Dataset section:
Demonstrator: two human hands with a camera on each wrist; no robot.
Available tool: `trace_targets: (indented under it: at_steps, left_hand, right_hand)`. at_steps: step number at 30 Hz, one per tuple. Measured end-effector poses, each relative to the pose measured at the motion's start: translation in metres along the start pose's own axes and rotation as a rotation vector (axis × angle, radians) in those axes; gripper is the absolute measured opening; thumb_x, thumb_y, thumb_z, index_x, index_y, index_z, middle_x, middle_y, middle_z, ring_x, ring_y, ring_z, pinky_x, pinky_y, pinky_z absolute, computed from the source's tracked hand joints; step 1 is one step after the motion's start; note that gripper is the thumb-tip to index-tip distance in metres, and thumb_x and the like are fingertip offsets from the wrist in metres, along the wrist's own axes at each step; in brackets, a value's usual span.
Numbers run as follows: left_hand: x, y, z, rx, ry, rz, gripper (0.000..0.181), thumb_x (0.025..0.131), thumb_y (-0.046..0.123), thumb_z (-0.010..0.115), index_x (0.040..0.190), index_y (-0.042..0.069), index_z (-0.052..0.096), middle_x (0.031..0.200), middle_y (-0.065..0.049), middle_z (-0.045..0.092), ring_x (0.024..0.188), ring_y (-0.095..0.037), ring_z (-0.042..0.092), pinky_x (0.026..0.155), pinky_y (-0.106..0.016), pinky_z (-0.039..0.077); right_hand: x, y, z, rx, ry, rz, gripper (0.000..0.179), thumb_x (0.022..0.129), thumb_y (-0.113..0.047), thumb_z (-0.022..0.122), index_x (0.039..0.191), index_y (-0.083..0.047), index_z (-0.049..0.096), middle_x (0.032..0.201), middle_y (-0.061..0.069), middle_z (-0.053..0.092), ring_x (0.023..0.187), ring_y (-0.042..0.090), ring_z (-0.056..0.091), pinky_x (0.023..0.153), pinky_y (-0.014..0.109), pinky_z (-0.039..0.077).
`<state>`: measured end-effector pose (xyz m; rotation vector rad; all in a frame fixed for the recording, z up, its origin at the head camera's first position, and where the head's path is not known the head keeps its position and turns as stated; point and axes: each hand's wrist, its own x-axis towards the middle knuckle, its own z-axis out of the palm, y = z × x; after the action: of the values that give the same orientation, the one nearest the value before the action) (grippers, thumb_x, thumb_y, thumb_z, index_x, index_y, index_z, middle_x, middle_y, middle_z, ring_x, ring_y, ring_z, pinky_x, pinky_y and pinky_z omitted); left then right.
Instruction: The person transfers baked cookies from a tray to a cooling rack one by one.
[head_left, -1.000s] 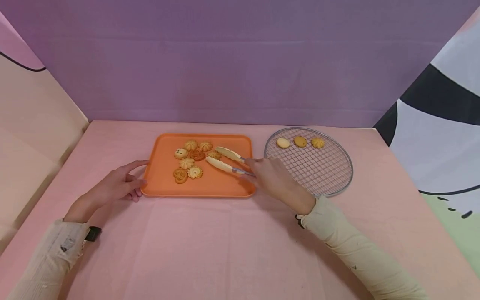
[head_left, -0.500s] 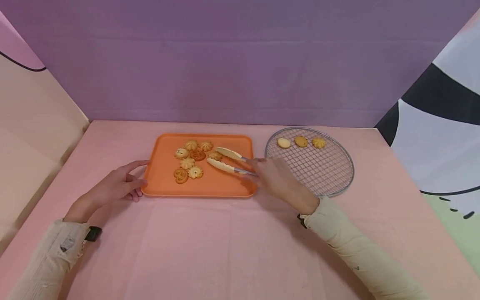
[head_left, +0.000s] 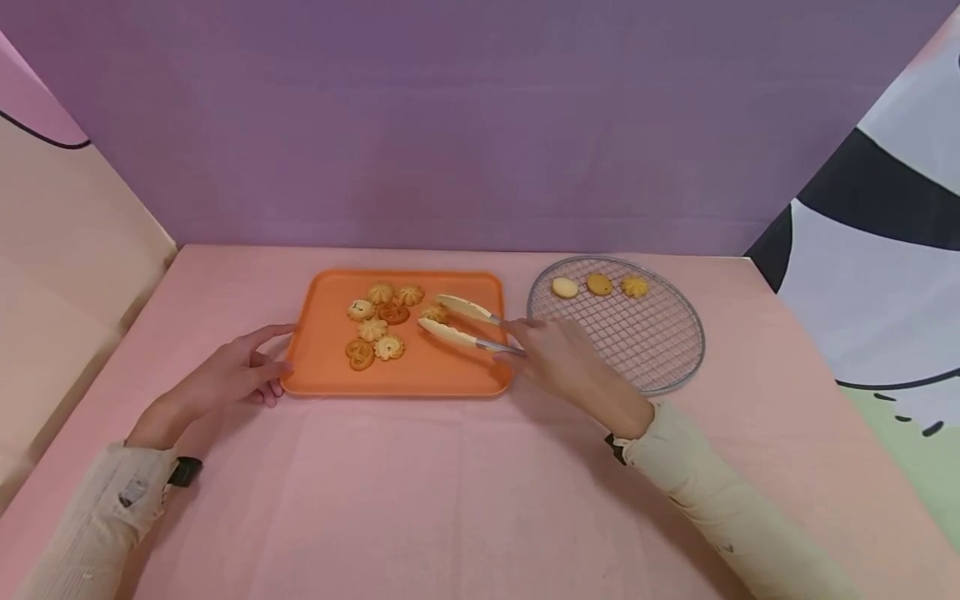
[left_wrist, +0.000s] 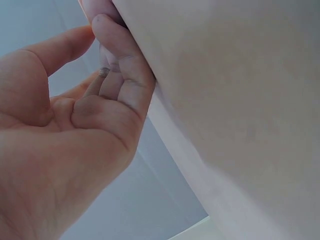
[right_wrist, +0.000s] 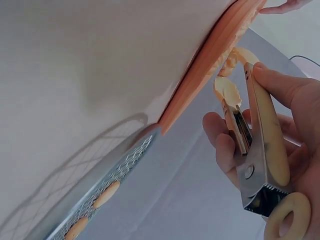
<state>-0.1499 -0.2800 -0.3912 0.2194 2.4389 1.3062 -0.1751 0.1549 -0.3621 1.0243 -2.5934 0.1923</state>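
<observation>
Fingers of the left hand (head_left: 225, 375) are resting, spread apart, at the edge of the tray (head_left: 457, 372); on it, a cookie (head_left: 434, 314) is sitting between tips of tongs (head_left: 468, 309), the right hand (head_left: 567, 358) clamping them. Seemingly gripping's underway, calling for squeezing, then lifting; a rack (head_left: 637, 337) is lying rightward.

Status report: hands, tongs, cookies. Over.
Right hand gripping tongs; one cookie between their tips. Left hand touching edge of orange tray. Nothing visibly blocking.

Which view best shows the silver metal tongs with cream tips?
Right wrist: it shows the tongs closest, hinge and ring included. Head shows only their front, the right hand hiding the rest; left wrist shows none.
</observation>
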Motion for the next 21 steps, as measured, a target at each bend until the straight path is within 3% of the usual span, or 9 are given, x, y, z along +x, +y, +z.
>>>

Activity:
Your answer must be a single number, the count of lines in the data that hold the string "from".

Your response:
2